> _Exercise details_: Find each line below that includes "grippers", then copy it.

> _Data provided_:
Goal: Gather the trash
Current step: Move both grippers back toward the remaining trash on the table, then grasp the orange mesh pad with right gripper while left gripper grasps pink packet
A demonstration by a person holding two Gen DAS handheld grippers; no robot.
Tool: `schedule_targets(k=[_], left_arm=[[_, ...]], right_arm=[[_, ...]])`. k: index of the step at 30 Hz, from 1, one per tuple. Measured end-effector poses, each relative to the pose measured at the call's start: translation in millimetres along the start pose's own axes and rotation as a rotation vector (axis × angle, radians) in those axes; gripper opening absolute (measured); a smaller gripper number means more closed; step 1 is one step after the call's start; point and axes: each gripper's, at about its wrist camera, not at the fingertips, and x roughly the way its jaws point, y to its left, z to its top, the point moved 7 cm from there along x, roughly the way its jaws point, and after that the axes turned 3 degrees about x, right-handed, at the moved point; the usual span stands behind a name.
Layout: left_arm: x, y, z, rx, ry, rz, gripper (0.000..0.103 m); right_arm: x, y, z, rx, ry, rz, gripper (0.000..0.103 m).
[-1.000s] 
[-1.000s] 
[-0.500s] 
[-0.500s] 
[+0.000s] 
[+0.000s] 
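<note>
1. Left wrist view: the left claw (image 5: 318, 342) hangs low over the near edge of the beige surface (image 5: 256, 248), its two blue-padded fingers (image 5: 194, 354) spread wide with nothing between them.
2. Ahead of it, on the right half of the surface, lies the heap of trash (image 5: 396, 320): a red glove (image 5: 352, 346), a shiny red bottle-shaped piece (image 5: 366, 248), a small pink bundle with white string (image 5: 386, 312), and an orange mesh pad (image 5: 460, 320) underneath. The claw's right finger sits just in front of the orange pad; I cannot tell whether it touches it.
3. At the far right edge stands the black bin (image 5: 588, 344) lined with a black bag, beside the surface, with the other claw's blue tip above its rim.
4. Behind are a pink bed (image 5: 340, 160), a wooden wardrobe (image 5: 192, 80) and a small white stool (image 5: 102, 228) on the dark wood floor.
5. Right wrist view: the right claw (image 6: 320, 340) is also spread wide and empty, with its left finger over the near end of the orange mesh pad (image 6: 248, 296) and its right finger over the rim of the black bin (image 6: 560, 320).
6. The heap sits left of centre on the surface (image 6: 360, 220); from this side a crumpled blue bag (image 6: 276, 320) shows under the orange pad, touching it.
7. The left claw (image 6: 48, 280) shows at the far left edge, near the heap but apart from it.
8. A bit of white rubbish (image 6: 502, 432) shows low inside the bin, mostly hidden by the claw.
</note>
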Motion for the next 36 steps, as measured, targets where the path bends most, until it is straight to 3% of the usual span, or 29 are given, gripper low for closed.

> _Response area_:
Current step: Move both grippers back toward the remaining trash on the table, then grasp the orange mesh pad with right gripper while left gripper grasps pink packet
A demonstration by a person holding two Gen DAS handheld grippers; no robot.

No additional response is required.